[Start of Attachment]
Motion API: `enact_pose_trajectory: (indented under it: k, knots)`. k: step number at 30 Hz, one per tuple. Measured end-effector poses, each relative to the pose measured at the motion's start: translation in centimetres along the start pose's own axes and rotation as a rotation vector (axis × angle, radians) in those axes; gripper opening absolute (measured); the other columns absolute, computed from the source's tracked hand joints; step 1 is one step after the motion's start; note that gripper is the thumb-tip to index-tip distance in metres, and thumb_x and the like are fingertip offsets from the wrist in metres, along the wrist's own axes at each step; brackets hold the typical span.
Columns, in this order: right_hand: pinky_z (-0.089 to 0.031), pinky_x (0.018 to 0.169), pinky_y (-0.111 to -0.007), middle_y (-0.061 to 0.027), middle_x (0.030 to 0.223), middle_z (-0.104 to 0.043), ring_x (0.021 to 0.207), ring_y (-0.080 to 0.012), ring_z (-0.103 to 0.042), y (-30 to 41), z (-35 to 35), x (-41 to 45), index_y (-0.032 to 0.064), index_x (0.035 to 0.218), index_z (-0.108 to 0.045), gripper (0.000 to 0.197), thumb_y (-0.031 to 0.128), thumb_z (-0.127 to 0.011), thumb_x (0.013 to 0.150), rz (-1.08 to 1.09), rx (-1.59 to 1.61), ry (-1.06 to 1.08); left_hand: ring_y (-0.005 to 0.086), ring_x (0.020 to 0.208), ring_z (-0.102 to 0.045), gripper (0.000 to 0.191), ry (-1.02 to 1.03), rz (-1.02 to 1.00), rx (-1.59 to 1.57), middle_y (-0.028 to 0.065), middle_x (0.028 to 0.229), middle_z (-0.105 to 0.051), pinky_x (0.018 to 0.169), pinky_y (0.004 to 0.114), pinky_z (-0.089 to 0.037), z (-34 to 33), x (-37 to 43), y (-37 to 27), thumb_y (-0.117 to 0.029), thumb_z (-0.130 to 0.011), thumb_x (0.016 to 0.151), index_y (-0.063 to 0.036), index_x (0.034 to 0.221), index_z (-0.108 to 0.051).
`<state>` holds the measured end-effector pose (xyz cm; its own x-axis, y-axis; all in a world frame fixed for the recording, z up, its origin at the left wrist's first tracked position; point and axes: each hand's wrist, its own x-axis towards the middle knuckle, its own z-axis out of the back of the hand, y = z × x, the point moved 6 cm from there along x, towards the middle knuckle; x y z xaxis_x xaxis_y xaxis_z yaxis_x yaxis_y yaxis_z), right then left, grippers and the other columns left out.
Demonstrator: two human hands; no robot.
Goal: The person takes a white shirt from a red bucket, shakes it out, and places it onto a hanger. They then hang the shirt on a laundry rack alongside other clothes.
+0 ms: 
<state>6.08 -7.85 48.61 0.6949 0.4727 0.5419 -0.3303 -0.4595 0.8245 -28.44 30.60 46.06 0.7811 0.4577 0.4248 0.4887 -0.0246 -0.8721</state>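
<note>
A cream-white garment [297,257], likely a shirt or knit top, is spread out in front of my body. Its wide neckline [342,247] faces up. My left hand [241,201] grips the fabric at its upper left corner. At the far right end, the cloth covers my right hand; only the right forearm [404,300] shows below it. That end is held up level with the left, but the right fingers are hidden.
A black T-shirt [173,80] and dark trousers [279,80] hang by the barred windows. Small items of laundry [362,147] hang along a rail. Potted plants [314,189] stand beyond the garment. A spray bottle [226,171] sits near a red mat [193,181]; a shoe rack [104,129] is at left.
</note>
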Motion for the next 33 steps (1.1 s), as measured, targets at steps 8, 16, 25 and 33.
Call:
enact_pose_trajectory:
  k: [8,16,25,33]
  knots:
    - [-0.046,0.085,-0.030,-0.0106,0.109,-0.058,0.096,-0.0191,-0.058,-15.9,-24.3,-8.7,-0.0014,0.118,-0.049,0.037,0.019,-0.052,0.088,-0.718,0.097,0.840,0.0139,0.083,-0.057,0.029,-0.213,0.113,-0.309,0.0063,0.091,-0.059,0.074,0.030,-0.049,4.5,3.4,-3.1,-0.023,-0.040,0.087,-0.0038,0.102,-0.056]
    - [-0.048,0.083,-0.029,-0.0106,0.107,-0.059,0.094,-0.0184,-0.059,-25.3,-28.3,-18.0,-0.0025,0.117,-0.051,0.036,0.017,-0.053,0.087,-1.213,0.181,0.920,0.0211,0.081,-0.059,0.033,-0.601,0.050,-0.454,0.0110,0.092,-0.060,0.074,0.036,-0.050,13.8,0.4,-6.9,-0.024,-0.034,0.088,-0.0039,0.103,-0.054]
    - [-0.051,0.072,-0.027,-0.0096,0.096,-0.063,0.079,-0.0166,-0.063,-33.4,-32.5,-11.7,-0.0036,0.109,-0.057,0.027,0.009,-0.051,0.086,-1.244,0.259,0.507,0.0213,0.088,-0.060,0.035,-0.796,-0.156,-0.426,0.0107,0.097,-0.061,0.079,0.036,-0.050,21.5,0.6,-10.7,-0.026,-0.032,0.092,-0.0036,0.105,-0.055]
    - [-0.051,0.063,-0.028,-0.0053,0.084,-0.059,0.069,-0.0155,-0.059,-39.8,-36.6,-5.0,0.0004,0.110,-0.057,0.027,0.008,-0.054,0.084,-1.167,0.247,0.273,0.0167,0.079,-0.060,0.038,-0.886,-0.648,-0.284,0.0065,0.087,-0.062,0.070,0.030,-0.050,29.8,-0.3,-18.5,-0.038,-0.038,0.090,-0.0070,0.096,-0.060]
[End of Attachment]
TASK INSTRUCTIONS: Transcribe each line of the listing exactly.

REPLY TO THE TASK:
Motion API: `enact_pose_trajectory: (indented under it: k, knots)`. k: step number at 30 Hz, one per tuple. Measured end-effector poses, each relative to the pose measured at the motion's start: translation in centimetres along the start pose's own axes and rotation as a rotation vector (axis × angle, radians) in those axes; gripper opening absolute (measured); the other columns absolute, computed from the source's tracked hand joints; step 1 is one step after the motion's start; note that gripper is the thumb-tip to index-tip distance in metres, and thumb_x and the like are fingertip offsets from the wrist in metres, along the wrist's own axes at each step; brackets hold the typical span.
Columns, in this order: right_hand: pinky_z (-0.089 to 0.031), pinky_x (0.018 to 0.169), pinky_y (-0.111 to -0.007), middle_y (-0.061 to 0.027), middle_x (0.030 to 0.223), middle_z (-0.104 to 0.043), ring_x (0.021 to 0.207), ring_y (-0.080 to 0.012), ring_z (-0.103 to 0.042), y (-30 to 41), z (-35 to 35), x (-41 to 45), index_y (-0.032 to 0.064), index_x (0.035 to 0.218), index_z (-0.108 to 0.045), gripper (0.000 to 0.197), thumb_y (-0.031 to 0.128), thumb_z (-0.127 to 0.011), thumb_x (0.013 to 0.150), rz (-1.08 to 1.09), rx (-1.59 to 1.61), ry (-1.06 to 1.08); left_hand: ring_y (-0.005 to 0.086), ring_x (0.020 to 0.208), ring_z (-0.102 to 0.045), gripper (0.000 to 0.191), ry (-1.02 to 1.03), rz (-1.02 to 1.00), rx (-1.59 to 1.57), middle_y (-0.028 to 0.065), middle_x (0.028 to 0.229), middle_z (-0.105 to 0.051), pinky_x (0.018 to 0.169), pinky_y (0.004 to 0.114), pinky_z (-0.089 to 0.037), z (-34 to 33), x (-37 to 43), y (-37 to 27), thumb_y (-0.117 to 0.029), thumb_z (-0.130 to 0.011), thumb_x (0.016 to 0.151), index_y (-0.063 to 0.036), index_x (0.034 to 0.221), index_z (-0.108 to 0.051).
`<state>` holds the measured end-effector pose (xyz cm; its own x-axis, y-axis; all in a world frame fixed for the recording, z up, its origin at the left wrist's first tracked position; point and axes: each hand's wrist, its own x-axis towards the middle knuckle, its own z-axis out of the back of the hand, y = z × x, the point moved 6 cm from there along x, towards the middle knuckle; x y z xaxis_x xaxis_y xaxis_z yaxis_x yaxis_y yaxis_z), right then left, grippers and the other columns left out.
Demonstrator: two human hands; no robot.
Goal: The person takes a white shirt from a red bucket, shakes it out, and places it onto a hanger. They then hang the shirt on a laundry rack alongside other clothes.
+0 ms: 
<state>6.08 -7.85 48.61 0.6949 0.4727 0.5419 -0.3303 -0.4595 0.8245 -28.44 30.60 46.06 0.7811 0.4577 0.4248 0.4887 -0.0246 -0.8721</state>
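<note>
A cream-white garment [297,257], likely a shirt or knit top, is spread out in front of my body. Its wide neckline [342,247] faces up. My left hand [241,201] grips the fabric at its upper left corner. At the far right end, the cloth covers my right hand; only the right forearm [404,300] shows below it. That end is held up level with the left, but the right fingers are hidden.
A black T-shirt [173,80] and dark trousers [279,80] hang by the barred windows. Small items of laundry [362,147] hang along a rail. Potted plants [314,189] stand beyond the garment. A spray bottle [226,171] sits near a red mat [193,181]; a shoe rack [104,129] is at left.
</note>
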Motion for the next 33 steps (1.1 s), as measured, targets at steps 8, 16, 25 and 33.
Call:
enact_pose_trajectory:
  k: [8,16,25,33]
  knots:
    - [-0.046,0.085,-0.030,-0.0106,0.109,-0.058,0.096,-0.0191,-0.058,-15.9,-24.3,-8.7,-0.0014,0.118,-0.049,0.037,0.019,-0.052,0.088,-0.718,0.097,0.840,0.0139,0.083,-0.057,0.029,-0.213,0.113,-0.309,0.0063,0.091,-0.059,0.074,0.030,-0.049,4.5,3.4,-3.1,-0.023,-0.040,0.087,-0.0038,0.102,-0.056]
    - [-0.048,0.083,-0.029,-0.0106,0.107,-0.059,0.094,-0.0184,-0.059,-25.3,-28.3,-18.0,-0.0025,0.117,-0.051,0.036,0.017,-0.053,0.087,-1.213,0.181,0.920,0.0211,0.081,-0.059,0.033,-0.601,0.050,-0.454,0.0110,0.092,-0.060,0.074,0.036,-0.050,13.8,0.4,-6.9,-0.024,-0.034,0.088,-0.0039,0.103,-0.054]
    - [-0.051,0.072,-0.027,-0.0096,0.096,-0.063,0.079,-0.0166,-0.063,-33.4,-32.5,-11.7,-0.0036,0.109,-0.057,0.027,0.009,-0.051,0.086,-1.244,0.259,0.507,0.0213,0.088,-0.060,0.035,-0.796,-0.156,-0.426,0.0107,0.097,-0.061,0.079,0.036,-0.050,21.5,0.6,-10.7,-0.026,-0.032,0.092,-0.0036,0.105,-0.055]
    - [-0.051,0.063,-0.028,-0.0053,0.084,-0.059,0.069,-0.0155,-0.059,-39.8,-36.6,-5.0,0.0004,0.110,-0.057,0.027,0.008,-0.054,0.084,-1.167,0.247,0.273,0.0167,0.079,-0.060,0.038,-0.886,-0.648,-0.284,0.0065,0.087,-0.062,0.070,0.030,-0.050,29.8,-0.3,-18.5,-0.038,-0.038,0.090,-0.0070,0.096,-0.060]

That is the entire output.